• Task instructions: Write out the following listing's lines from the one with "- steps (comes" to the one with "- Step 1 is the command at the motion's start", exactly, with both included and no others.

• Available data:

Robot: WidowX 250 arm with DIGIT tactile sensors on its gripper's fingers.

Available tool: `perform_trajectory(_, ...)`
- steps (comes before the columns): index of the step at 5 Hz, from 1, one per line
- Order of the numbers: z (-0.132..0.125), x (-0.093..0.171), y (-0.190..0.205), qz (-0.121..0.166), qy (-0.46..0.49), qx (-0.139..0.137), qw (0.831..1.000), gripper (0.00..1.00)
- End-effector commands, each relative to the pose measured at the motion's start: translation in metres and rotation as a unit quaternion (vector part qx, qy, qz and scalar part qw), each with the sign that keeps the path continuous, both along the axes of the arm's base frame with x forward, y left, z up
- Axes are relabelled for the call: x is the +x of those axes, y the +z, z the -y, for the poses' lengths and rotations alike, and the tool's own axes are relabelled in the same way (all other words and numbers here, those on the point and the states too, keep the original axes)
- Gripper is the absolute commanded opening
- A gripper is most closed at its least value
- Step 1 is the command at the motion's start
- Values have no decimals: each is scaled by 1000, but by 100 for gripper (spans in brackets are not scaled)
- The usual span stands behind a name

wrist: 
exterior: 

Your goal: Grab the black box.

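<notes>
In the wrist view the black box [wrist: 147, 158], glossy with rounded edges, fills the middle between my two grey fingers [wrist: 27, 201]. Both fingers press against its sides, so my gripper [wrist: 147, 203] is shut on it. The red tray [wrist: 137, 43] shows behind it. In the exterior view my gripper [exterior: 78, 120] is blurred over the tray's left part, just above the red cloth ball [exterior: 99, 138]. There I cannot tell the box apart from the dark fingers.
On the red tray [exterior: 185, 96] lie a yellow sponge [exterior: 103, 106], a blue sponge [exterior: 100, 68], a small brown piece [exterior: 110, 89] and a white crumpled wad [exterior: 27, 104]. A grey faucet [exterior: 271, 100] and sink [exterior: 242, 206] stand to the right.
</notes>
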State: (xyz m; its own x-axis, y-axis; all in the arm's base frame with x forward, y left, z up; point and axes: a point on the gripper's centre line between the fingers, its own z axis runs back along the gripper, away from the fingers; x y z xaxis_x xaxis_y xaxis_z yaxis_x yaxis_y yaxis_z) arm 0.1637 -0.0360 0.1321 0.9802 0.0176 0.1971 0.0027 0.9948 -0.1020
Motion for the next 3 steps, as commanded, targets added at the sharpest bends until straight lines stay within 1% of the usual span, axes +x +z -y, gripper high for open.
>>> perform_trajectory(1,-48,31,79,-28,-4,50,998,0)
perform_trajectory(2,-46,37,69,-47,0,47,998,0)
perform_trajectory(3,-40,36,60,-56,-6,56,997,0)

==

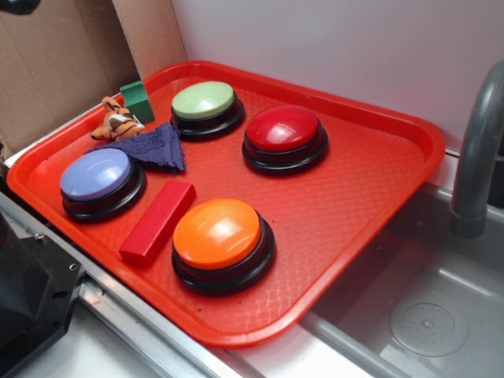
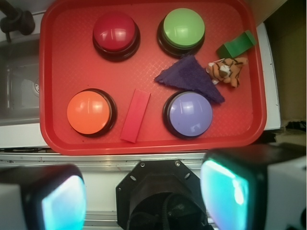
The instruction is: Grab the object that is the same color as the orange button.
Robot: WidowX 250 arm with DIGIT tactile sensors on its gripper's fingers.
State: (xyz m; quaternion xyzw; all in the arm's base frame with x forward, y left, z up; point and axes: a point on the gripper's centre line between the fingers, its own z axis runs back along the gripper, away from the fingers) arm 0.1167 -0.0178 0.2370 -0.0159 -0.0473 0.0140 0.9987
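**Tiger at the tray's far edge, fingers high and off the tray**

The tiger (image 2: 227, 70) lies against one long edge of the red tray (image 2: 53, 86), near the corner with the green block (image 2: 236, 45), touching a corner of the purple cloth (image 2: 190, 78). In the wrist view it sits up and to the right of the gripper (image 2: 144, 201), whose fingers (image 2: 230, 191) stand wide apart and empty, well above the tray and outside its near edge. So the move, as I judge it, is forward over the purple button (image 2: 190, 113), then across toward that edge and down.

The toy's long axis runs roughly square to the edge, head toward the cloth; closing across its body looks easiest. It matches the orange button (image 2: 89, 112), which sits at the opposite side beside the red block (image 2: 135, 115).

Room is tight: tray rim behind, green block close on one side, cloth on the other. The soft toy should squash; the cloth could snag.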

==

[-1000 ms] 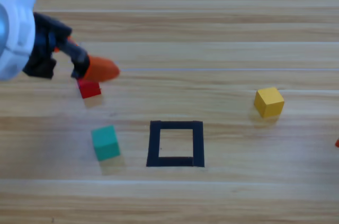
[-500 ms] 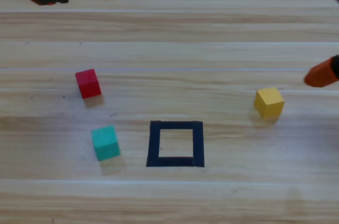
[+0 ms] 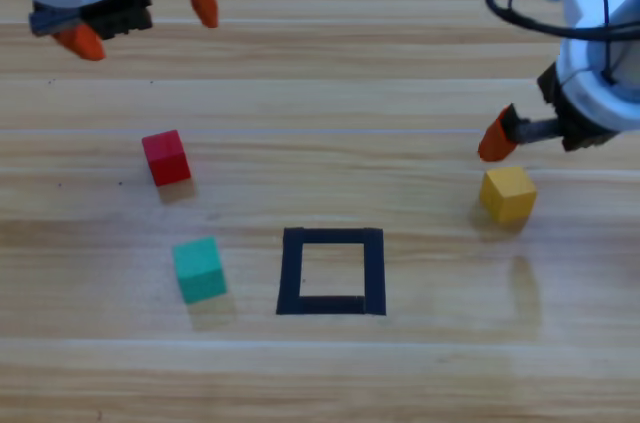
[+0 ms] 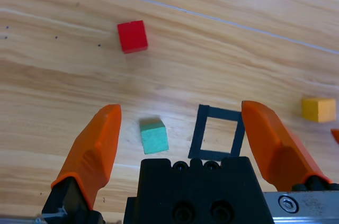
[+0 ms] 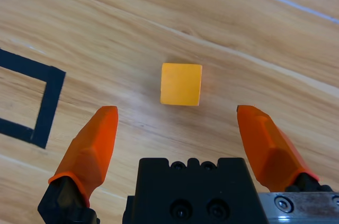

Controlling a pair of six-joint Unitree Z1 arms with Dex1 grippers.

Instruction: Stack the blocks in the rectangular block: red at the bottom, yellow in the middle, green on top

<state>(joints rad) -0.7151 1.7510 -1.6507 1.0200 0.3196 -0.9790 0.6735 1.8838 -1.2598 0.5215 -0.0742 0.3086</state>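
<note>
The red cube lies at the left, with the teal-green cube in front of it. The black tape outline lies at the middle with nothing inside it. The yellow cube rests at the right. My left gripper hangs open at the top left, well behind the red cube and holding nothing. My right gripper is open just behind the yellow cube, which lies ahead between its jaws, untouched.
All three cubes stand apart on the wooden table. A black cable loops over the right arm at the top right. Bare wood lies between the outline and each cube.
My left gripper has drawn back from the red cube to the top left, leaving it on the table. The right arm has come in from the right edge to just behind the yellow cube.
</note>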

• Result:
- steps (comes before the columns): index of the step at 5 Hz, from 1, one per line
- Order of the numbers: z (-0.132..0.125), x (-0.093..0.171), y (-0.190..0.205), qz (-0.121..0.166), qy (-0.46..0.49), qx (-0.139..0.137), qw (0.831..1.000), gripper (0.00..1.00)
- End-effector commands, each relative to the pose measured at the motion's start: translation in metres and rotation as a unit quaternion (vector part qx, qy, qz and scalar part qw), each with the sign that keeps the path continuous, both along the axes of the arm's base frame with x forward, y left, z up
- Axes are relabelled for the call: x is the +x of those axes, y the +z, z the -y, for the poses' lengths and rotations alike, and the tool's own axes are relabelled in the same way (all other words and numbers here, those on the point and the states too, keep the original axes)
- Gripper is the absolute commanded opening
- A gripper is most closed at its least value
- Step 1 is the command at the motion's start

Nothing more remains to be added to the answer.